Les dispositions anti-spam
Autre curiosité du projet de loi, les dispositions de lutte contre le spam ou courrier électronique non sollicité qui pollue à longueur de journée les boîtes aux lettres des internautes. Sur ce point, la LSI pose le principe de l’inscription de l’internaute à des registres d’opposition. En clair, le ” spammeur ” devra vérifier en amont si le destinataire de ces messages est ou non inscrit sur lesdits registres.Pour Christiane Feral-Schuhl, avocate spécialisée dans le droit de l’Internet, ” Cette procédure est difficilement applicable à l’échelle de plusieurs millions d’utilisateurs et, de plus, les contrevenants souvent anonymes, au moins dans la forme, resteront difficilement identifiables. “
Le dépôt légal
Autre point d’achoppement : le dépôt légal. Ce procédé qui vise à établir la date officielle de mise à disposition du public de tout document imprimé, graphique, photographique, sonore, audiovisuel, et multimédia, est géré par des organismes tels que l’ INA, la BNF, le Centre National de la Cinématographie (CNC), et le ministère de l’Intérieur.Dans le projet de loi sur la LSI, le dépôt légal s’appliquerait pour tout“éditeur en ligne de signes, signaux écrits, images, sons, ou message de toute nature”. Une telle mesure s’appliquerait bien évidemment aux sites d’information, mais à l’ensemble des pages personnelles diffusées sur le réseau. Cela tendrait donc à garantir un délai de prescription identique à celui en vigueur dans le droit de la presse pour les questions de diffamation.

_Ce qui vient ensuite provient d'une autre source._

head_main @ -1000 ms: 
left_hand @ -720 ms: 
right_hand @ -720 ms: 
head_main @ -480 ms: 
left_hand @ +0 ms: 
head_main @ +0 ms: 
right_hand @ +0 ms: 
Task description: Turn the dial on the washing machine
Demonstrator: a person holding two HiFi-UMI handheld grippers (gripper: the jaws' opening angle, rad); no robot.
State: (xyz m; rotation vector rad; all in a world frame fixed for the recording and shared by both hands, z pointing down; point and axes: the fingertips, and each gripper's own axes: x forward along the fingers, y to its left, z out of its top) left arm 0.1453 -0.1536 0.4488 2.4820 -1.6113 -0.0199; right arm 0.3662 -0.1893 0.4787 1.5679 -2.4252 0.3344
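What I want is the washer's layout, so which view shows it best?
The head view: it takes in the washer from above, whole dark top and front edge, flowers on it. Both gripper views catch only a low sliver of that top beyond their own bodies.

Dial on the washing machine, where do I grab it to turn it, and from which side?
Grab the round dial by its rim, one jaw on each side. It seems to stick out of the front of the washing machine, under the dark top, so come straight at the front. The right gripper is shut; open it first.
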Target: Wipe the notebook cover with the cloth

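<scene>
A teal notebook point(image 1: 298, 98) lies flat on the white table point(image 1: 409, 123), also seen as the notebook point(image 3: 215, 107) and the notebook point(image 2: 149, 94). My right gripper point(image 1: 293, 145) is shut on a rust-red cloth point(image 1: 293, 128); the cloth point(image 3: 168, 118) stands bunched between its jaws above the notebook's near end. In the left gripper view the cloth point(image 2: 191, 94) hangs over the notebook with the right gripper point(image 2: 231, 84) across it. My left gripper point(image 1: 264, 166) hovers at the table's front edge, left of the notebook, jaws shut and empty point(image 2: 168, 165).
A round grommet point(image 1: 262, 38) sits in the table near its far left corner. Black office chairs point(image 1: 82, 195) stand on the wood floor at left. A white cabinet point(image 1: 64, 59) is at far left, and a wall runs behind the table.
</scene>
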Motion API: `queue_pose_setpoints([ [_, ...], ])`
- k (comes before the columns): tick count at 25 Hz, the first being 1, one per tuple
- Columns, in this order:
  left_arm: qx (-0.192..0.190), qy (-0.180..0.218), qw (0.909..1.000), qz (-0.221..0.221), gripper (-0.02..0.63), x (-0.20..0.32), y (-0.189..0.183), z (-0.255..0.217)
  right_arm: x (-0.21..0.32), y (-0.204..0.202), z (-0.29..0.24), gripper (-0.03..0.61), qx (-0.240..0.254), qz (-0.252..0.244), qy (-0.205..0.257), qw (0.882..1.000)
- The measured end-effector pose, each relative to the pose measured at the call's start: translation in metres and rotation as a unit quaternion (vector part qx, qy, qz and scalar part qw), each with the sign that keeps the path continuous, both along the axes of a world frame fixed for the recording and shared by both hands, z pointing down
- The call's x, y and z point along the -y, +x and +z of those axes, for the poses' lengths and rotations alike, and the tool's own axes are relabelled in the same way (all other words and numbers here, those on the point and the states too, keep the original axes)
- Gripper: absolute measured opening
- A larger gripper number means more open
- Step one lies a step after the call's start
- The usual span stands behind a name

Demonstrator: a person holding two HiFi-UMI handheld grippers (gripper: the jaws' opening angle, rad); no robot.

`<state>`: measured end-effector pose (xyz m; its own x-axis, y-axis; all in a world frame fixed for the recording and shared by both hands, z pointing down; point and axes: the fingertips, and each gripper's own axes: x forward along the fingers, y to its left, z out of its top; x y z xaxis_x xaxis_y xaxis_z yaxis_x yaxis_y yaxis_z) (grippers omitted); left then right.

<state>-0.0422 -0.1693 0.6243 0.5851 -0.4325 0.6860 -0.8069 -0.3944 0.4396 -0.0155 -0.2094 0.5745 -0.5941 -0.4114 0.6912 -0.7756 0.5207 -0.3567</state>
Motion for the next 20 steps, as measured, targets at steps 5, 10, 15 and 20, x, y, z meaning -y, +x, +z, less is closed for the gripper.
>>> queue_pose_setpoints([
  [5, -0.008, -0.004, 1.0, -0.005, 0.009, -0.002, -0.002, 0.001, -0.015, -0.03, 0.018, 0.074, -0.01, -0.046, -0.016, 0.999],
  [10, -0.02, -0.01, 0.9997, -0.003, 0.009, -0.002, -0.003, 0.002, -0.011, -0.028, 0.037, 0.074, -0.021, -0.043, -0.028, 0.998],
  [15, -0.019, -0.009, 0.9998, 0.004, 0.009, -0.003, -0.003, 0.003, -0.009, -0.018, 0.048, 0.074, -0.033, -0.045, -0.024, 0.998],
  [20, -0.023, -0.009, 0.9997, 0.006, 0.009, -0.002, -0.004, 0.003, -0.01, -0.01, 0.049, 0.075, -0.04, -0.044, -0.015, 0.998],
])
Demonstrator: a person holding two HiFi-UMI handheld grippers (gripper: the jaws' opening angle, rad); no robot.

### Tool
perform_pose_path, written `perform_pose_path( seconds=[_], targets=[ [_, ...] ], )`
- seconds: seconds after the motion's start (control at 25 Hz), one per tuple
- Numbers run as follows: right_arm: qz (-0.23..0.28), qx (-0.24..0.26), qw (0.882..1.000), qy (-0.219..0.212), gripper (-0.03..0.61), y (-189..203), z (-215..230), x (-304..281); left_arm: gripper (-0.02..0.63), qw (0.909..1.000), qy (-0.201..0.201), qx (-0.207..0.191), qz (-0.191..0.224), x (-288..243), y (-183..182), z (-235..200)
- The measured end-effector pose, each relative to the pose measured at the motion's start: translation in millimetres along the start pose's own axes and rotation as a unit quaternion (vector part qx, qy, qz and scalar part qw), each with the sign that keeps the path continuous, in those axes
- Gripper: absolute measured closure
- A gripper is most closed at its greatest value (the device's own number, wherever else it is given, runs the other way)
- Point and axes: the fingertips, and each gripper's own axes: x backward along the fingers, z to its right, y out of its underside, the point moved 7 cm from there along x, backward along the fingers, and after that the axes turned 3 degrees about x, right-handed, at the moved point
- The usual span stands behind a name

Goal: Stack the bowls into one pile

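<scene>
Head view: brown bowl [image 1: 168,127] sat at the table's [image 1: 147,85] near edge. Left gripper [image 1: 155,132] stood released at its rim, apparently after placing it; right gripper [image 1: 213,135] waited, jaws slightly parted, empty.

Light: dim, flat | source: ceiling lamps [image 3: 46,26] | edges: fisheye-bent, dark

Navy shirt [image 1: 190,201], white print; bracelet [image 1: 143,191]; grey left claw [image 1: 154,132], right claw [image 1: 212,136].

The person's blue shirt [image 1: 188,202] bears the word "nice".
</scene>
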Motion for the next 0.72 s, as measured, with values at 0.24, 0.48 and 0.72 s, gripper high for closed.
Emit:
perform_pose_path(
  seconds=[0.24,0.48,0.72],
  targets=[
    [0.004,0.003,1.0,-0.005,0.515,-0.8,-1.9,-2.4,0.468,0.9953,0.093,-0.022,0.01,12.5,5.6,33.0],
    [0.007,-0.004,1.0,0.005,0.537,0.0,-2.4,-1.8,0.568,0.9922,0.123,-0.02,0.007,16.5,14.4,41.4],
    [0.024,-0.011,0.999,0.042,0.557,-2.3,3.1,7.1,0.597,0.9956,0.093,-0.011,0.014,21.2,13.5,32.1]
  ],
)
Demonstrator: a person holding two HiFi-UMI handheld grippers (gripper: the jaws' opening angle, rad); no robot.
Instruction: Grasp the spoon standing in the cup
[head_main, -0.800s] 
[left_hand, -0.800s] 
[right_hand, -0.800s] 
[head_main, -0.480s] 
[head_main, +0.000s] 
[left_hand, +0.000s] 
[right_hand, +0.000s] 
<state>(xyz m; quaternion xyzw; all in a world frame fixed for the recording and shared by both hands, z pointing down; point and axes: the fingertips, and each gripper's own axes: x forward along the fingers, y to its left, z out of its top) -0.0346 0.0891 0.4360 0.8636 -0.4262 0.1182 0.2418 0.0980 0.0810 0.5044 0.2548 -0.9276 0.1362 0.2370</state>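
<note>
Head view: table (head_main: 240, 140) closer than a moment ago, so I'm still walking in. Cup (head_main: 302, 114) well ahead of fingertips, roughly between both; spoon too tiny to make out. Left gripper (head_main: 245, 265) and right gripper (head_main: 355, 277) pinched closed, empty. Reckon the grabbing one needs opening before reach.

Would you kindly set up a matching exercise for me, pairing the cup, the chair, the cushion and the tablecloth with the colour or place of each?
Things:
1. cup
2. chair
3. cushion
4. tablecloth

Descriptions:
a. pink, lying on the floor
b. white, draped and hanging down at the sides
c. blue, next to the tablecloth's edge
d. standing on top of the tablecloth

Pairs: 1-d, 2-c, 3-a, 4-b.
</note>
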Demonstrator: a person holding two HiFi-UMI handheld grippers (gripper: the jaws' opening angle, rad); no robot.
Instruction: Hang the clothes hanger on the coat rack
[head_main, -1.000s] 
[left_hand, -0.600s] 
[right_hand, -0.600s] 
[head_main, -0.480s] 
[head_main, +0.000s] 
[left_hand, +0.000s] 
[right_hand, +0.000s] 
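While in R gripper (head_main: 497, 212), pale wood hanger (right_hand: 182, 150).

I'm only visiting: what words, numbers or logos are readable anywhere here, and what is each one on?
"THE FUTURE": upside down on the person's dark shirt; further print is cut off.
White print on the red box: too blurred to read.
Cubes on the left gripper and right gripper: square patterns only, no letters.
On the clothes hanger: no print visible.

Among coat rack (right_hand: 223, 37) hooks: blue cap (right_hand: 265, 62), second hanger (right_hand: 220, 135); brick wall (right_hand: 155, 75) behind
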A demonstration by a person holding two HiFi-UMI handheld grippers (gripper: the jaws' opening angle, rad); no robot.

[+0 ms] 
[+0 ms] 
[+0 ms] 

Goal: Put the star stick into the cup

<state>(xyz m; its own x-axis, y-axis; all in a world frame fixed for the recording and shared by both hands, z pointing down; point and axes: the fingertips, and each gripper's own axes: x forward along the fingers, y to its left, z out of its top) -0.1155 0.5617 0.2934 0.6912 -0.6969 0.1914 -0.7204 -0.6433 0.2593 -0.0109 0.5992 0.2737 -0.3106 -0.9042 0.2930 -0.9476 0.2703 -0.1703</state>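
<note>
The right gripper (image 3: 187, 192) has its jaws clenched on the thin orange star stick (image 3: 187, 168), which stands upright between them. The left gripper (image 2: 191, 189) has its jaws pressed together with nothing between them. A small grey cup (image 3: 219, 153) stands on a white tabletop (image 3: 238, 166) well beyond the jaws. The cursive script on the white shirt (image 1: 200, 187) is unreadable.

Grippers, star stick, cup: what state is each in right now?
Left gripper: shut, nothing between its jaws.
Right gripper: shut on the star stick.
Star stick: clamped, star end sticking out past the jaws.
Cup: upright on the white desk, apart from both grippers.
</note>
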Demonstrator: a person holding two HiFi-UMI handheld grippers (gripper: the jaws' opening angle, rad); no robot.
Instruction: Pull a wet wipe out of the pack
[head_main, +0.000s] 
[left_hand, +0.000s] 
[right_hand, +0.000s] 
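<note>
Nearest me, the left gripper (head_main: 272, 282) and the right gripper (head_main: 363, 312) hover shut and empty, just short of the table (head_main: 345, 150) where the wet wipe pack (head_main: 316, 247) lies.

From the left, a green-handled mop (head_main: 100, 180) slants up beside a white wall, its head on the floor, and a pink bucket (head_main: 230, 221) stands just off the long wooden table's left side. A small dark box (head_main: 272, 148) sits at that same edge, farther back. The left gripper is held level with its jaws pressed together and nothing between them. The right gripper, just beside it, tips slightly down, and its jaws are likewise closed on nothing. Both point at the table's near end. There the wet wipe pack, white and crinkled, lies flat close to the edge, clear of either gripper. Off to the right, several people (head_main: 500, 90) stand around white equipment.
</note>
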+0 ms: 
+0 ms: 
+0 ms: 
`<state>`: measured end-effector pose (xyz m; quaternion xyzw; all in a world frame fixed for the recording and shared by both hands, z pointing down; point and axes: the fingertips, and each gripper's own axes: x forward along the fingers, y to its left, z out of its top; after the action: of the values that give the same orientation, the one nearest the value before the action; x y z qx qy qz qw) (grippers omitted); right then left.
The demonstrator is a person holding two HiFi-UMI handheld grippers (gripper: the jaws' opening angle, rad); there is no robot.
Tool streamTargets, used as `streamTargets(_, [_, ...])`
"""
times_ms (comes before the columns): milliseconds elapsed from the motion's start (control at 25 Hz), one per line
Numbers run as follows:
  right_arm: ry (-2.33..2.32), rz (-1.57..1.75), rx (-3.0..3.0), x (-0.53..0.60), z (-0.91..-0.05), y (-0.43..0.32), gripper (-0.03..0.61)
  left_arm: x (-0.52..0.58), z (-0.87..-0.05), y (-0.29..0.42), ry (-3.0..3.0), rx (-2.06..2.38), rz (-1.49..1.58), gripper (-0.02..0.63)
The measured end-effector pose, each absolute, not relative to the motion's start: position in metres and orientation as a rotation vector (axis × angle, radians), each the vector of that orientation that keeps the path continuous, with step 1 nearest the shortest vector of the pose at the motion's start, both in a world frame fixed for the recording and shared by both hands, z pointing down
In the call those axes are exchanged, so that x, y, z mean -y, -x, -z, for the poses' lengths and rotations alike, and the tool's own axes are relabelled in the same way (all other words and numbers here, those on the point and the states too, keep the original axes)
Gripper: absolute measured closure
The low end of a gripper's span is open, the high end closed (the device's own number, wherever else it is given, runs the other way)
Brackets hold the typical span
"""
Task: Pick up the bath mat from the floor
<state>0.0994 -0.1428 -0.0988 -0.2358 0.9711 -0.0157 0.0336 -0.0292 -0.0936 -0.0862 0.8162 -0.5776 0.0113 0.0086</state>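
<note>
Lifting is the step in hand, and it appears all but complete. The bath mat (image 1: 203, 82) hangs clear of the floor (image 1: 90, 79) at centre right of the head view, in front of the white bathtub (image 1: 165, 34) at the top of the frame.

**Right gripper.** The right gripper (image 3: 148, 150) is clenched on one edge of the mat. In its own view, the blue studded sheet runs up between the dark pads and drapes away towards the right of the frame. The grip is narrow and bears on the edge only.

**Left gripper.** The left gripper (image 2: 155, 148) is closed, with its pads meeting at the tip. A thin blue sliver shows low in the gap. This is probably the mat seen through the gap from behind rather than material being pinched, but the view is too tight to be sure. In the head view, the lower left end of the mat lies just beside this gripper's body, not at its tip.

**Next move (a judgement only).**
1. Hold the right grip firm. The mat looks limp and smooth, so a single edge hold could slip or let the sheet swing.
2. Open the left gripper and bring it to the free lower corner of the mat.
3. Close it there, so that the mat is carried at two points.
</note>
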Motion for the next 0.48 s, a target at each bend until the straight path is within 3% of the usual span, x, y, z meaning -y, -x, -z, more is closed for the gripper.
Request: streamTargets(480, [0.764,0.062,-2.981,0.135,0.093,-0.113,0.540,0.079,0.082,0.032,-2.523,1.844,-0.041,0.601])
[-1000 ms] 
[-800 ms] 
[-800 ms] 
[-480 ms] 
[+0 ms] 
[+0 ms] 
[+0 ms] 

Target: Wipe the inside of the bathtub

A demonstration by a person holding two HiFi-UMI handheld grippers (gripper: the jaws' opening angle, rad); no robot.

Le droit de réponse sur Internet
Mais, parallèlement, la LSI est beaucoup plus floue quant aux conditions du droit de réponse sur Internet. Ce droit concerne “toute personne nommée ou désignée (NDLR: ou mise en cause) dans un service de communication en ligne”. Selon le texte, “La demande d’exercice du droit de réponse doit être présentée au plus tard dans un délai de trois mois suivant celui de la cessation de la mise à disposition du public du message contenant la mise en cause qui la fonde.”Les informations étant disponibles en permanence sur Internet, pour Renaud Le Guhenec, avocat spécialisé dans le droit de la Presse “Cette formulation remet à l’ordre du jour la notion de délit continu [ récemment infirmé par la Cour de Cassation,NDLR].”